_TASK REQUIREMENTS:_ Copy, from the data below, every line that has "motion" in it.

====

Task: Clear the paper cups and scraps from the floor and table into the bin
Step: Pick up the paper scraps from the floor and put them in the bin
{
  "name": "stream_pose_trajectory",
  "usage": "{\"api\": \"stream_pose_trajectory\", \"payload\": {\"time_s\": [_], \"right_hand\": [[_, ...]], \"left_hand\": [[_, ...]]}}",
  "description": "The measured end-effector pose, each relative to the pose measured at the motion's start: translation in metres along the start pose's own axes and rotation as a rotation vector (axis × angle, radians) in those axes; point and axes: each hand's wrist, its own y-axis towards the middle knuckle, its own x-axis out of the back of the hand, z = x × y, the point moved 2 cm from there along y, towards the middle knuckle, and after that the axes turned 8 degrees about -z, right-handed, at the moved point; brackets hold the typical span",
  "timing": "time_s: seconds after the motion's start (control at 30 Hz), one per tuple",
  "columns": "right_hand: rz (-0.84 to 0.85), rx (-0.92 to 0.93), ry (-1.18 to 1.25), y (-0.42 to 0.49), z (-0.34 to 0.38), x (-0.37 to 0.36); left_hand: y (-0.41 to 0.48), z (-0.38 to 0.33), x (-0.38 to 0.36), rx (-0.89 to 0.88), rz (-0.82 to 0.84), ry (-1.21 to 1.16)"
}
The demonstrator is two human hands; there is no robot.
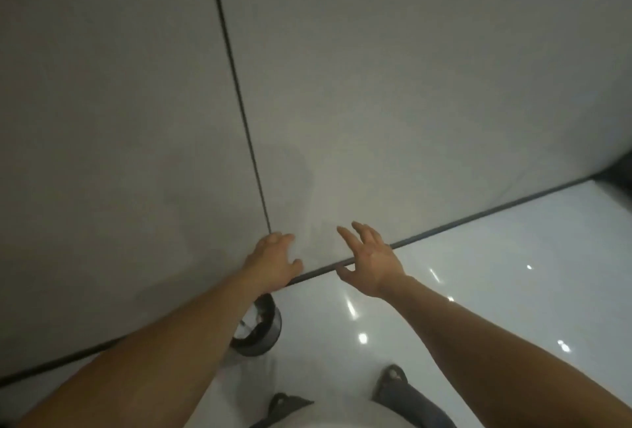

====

_EXERCISE RESPONSE:_
  "description": "The measured end-effector pose, each relative to the pose measured at the motion's start: translation in metres along the start pose's own axes and rotation as a rotation vector (axis × angle, radians) in those axes; point and axes: each hand's wrist, its own y-axis towards the middle knuckle, its own x-axis out of the back of the hand, z = x × y, the point moved 2 cm from there along y, towards the middle knuckle, and after that the axes turned 8 degrees about -z, right-handed, at the moved point; brackets hold the typical span",
  "timing": "time_s: seconds after the motion's start (control at 30 Hz), one per tuple",

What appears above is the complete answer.